GOAL OF THE EXERCISE:
Transcribe the listing below only from the line with "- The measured" up to and including the line with "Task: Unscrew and".

INFORMATION SUPPLIED:
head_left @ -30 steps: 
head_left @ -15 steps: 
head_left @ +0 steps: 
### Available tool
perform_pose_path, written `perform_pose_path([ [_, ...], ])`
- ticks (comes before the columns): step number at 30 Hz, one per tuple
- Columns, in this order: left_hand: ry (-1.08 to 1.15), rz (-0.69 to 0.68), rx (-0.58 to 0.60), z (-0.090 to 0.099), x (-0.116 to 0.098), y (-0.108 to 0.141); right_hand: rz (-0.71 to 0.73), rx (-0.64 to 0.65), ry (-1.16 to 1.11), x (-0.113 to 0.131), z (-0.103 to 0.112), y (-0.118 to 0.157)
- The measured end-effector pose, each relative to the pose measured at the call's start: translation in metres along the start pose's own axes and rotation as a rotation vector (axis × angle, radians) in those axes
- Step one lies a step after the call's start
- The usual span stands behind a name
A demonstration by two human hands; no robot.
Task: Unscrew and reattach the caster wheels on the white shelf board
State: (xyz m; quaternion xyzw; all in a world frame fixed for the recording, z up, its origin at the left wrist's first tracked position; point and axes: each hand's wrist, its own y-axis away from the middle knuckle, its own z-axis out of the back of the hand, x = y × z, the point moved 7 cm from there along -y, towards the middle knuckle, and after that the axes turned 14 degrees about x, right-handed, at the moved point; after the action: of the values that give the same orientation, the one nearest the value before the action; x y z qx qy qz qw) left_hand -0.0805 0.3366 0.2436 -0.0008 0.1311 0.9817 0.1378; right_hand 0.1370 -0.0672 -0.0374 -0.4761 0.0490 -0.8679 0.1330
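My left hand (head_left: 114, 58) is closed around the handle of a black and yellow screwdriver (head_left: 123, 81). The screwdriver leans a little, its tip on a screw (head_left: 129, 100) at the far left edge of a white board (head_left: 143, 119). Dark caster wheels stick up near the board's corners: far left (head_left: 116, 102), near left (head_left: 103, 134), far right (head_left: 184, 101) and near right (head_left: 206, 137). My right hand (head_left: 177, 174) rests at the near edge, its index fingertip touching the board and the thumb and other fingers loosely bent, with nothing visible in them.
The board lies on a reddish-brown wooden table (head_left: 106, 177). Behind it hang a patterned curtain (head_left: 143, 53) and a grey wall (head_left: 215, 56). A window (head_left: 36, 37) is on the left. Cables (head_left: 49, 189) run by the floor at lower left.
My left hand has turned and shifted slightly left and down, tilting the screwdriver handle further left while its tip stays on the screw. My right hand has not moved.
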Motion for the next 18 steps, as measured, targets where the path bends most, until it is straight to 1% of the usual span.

SOLUTION TO THIS PROBLEM:
- The measured end-effector pose, each relative to the pose measured at the call's start: translation in metres along the start pose's own axes and rotation as a rotation vector (axis × angle, radians) in those axes
- Step one lies a step after the call's start
- The usual span stands behind a name
A demonstration by two human hands; no robot.
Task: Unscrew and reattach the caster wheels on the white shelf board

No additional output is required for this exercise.